#### [Prompt]
For the entries that follow, restate word for word the line containing "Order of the", the line containing "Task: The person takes", and every line that lies between them.

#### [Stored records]
--------

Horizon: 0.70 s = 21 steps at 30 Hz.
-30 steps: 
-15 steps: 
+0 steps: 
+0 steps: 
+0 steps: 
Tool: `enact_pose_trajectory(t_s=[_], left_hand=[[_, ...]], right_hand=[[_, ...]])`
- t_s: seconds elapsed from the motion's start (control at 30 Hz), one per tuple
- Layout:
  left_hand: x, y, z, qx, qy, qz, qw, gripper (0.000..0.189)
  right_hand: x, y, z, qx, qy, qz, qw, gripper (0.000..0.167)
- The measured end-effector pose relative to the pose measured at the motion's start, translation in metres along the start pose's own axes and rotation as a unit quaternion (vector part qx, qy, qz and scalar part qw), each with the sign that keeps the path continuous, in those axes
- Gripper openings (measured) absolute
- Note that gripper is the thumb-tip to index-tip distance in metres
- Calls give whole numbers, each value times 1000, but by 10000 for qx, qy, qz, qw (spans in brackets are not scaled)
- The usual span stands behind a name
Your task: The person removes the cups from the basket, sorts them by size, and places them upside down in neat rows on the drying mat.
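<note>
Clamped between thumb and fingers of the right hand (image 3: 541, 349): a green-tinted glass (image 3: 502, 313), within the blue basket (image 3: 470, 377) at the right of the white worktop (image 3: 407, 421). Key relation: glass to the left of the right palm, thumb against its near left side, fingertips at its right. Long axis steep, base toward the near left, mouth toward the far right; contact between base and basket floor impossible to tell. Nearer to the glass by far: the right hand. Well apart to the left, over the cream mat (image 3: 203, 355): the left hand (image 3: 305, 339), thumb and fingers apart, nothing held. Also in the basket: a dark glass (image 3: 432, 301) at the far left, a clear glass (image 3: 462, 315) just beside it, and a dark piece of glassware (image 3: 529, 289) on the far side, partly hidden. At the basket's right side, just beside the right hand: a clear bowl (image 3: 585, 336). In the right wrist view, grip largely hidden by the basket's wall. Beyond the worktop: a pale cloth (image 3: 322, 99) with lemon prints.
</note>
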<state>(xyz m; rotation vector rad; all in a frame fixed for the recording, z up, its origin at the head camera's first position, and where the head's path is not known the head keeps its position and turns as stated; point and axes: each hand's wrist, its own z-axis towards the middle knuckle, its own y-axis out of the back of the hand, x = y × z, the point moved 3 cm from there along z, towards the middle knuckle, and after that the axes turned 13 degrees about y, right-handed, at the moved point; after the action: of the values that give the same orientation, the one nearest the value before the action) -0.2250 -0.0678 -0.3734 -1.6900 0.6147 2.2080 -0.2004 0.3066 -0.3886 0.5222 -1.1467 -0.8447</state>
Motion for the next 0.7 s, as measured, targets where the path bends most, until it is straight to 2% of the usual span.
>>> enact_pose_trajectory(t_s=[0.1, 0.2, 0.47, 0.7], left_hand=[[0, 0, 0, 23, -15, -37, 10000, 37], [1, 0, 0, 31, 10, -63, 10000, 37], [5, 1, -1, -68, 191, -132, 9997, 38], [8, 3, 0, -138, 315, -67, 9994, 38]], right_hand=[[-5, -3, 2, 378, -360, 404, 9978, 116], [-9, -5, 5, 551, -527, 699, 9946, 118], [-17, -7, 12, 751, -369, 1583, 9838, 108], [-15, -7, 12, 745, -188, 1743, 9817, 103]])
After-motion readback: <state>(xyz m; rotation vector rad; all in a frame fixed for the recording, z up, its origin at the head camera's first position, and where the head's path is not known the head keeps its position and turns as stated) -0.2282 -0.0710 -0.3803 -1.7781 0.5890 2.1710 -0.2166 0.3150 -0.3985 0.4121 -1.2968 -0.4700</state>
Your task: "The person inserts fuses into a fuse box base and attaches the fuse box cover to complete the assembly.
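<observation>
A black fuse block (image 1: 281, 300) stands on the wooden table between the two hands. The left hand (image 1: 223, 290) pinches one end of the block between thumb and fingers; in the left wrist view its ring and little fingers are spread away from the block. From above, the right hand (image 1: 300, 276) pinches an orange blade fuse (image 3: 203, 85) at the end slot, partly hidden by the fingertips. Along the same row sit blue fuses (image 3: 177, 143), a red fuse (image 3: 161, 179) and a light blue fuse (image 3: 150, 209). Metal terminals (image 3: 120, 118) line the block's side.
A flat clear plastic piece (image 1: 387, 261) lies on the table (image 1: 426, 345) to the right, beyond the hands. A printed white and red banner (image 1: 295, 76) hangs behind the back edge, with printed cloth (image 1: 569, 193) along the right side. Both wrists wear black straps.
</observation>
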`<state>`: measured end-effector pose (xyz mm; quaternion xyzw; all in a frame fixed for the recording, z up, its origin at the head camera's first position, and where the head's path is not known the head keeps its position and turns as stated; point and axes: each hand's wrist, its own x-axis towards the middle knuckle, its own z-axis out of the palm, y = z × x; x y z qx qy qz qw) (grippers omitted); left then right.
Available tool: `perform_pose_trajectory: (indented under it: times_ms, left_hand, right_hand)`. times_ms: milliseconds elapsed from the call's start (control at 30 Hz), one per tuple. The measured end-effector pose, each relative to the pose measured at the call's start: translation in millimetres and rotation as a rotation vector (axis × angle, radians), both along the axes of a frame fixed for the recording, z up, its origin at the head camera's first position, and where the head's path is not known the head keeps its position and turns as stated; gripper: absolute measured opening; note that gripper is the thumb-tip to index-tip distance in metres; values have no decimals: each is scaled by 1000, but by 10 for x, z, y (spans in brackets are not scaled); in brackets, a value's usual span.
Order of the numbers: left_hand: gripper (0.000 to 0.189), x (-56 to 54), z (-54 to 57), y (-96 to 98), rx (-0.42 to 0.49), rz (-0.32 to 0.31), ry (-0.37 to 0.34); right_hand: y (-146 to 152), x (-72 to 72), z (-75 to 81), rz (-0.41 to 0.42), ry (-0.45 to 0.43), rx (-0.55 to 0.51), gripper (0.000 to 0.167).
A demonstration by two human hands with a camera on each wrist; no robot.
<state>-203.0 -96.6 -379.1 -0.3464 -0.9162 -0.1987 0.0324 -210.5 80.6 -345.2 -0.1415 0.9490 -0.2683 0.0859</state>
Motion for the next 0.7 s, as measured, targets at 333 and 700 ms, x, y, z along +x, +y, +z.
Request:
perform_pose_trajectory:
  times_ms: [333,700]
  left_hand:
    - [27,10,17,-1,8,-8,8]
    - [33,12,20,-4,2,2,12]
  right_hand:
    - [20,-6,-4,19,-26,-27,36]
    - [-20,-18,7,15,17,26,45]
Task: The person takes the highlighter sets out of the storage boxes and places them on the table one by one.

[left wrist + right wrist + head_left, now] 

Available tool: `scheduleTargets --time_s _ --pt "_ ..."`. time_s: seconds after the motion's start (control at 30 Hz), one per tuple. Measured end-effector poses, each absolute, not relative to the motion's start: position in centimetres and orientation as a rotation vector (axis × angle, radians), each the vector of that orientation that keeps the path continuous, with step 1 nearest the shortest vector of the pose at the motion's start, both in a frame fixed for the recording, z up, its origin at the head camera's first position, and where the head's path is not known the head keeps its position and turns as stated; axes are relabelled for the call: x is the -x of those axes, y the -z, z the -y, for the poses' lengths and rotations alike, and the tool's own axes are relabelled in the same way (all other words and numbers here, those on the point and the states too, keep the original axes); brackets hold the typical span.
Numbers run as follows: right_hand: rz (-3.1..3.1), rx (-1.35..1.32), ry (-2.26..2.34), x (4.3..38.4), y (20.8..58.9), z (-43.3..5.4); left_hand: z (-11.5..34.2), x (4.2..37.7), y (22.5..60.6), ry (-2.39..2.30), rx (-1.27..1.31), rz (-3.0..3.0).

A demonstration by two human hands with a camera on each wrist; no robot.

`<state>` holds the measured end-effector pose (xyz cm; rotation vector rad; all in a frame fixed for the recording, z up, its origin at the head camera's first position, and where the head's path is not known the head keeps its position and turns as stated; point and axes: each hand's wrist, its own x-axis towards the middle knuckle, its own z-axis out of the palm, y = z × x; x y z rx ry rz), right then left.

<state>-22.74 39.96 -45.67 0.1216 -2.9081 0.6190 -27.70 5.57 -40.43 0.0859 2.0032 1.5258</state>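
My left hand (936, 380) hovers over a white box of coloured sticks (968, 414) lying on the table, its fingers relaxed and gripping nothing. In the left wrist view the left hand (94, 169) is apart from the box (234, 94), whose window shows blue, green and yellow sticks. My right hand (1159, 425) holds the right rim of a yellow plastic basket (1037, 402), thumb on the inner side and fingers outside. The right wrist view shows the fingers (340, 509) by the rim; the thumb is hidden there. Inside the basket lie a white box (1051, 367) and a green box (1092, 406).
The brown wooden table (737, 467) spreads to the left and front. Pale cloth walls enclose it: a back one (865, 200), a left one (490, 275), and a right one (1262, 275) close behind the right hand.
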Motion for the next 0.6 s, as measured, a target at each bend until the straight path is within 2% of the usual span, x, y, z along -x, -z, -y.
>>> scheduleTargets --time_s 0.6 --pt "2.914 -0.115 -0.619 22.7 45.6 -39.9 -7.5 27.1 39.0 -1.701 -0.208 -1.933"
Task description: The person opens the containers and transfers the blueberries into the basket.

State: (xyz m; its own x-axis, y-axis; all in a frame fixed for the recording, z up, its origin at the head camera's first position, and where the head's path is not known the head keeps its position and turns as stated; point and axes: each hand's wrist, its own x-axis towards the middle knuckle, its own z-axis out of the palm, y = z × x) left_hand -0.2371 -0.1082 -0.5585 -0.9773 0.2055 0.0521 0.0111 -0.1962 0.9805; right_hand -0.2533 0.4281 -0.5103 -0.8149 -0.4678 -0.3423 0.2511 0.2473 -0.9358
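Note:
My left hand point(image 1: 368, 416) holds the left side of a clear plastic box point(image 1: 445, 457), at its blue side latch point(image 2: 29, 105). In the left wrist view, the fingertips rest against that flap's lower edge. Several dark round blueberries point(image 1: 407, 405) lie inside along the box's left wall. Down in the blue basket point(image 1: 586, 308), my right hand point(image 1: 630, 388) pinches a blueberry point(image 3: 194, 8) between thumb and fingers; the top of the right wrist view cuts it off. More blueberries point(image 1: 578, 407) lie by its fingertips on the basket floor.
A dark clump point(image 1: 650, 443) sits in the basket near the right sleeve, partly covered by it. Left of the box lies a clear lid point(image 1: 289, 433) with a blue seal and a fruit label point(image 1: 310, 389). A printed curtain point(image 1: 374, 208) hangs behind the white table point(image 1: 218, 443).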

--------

#### [The answer]
Order of the numbers: left_hand: gripper (0.000 to 0.189), x (-56 to 54), z (-54 to 57), y (-96 to 98), rx (-0.42 to 0.49), rz (-0.32 to 0.31), ry (-0.37 to 0.34); right_hand: y (-146 to 152), x (-72 to 72), z (-75 to 81), rz (-0.41 to 0.42), ry (-0.45 to 0.43), rx (-0.55 to 0.51), gripper (0.000 to 0.167).
A demonstration by two human hands with a camera on each wrist; no robot.
<state>-203.0 -96.6 -379.1 -0.3464 -0.9162 -0.1987 0.0324 -210.5 80.6 -345.2 -0.1415 0.9490 -0.2683 0.0859</state>
Motion for the next 0.7 s, as measured, targets at 333 and 700 ms, x, y, z along +x, +y, +z.
Request:
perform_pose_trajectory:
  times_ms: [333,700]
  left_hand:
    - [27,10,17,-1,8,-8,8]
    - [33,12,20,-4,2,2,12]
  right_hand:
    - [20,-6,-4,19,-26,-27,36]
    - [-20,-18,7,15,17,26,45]
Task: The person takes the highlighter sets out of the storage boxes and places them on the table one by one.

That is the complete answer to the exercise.